Monday, September 06, 2010

Risk and Return in General

My theory is that life is like the purple chart, where risk premiums exist on Baa bonds, riding up 3 years on the yield curve, but that's it. After that risk is something we take with negative expected returns, because risky assets play into our overconfidence, signaling, and other outside-the-box needs. (regular chart is the conventional academic wisdom from Cam Harvey's website).
I've expanded by SSRN paper on risk and return, adding two new sections, and updating the empirical survey. I now have sections outlining the creation of the standard model, and the history of empirical testing, so it's now a 150 page beast (but skimming is encouraged!). Indeed, I put the paper into HTML and posted it up here, and you can skim around sections pretty easily there. When I put it into html the equations look kind of funny, but the pdf is pretty clear. I also have an updated set of references on asset pricing here.

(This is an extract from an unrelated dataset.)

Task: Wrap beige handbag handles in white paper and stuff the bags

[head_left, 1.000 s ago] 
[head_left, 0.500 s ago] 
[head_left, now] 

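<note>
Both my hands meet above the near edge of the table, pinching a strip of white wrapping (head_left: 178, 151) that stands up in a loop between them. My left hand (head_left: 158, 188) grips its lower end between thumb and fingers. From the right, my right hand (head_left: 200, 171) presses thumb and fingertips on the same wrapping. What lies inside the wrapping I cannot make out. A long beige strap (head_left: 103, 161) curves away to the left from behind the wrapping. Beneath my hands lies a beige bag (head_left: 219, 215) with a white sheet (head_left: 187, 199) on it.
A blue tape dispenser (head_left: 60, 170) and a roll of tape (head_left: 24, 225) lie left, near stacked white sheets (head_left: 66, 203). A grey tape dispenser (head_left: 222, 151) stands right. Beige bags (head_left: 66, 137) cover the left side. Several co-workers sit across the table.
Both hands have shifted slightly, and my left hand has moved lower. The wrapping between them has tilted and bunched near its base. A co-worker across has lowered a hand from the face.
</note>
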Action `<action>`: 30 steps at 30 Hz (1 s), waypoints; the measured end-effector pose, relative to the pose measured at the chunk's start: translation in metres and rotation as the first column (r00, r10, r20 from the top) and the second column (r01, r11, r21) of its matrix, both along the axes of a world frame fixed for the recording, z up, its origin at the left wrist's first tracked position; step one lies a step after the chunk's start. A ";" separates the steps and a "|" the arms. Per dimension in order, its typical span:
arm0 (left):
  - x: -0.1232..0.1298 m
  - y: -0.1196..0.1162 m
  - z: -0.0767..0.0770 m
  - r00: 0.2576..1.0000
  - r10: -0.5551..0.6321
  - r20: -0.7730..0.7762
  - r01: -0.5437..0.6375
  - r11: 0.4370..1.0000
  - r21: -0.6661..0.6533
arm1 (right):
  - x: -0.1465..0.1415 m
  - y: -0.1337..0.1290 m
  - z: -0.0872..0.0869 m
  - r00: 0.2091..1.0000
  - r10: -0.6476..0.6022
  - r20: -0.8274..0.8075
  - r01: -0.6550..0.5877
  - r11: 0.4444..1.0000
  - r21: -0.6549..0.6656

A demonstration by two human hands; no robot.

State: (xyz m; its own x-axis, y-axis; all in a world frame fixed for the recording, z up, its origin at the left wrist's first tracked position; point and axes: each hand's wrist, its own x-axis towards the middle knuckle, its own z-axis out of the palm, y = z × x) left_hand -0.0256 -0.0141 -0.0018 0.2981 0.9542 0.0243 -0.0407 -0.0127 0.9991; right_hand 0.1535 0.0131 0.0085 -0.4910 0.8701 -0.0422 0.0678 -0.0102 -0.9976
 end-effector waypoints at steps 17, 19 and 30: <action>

As Greg Mankiw argues that students take economics in college, primarily finance, I think my paper is superior to the standard Corporate Finance course you will learn in college or graduate school. This is because they neglect to mention the fundamental theory that risk and expected return are positively correlated, is an empirical failure. Professors have been very successful at presenting the CAPM and its spawn as a triumph of the social sciences, in a way similar to how macroeconomists used to present Keynesian macro models before the Phillips curve started to do multiple backflips. The profs are filled with wishful thinking based on ever more obscure econometric tests that prove their big idea works, a science no less than thermodynamics. It doesn't work, not even as an approximation. You have a finite life, don't waste it on theories theories popular among professors but not practitioners. Plus, like Khan Academy, it's free.

9 comments:

Anonymous said...

Too late, already wasted my time on that theory.

Anonymous said...

You should prolly post it on repec too. More exposure that way.

Anonymous said...

Yes, but how good is your football team?

Slavko said...

Eric, have you read Robert Haugen's works? Wish to comment? Thanks

Eric Falkenstein said...

I have, and he's mentioned in my book and this paper. I note he too thinks 'risk' is often unrewarded, but he has an idea that stocks become out of line via the Lakonishok, Shliefer, and Vishny mechanism (extrapolating recent results), as opposed to a general patter, as he still believes in a risk premium. He basically believes people have several, if not dozens, of biases, that conflate the underlying risk-return forces that are operant.

So, in most cases we would agree on the implications, but some, not.

Caveat Bettor said...

just an edit, in Sec 2:

... and one choose to turn down a 50-50 bet to lose $10 or gain $11, ...

I believe 'choose' should be 'chose'.

Erik said...

Are you trying to say with your graph that very risky stock portfolios (like emerging market stocks?) have a long-term negative return? I have never seen any evidence for that. Or are you referring to short term potentially negative returns, or some other definition of "Highly Risky".

You can cherry pick stock indexes that are negative over 20 years, (Japan, etc.), but it is the exception to a rule that stocks provide decently positive, but volatile returns over the long haul - even the more risky ones.

I'm with you that low-vol stocks often have higher returns than high volatility stocks in some classes (say, US equities), but the same doesn't apply when comparing emerging market stocks with US stocks, at least over the last 30 years.

Eric Falkenstein said...

Erik: I wouldn't say risk countries have negative expected returns, I would just say they are very low. A country's portfolio vol is only 40% tops in risky countries over the cycle, so that's still less risky than the risky subset of US stocks.

See here for data underlying the assertion.

Anonymous said...

The general rule is that you won't be paid for any risk that can be arbitraged away. For example, you won't be paid for the risk of holding an individual stock, because a diversified portfolio of stocks can arbitrage away that risk. Thus the arithmetic average of stocks has a positive risk premium, but not individual stocks (or subsets of the market such as IPOs).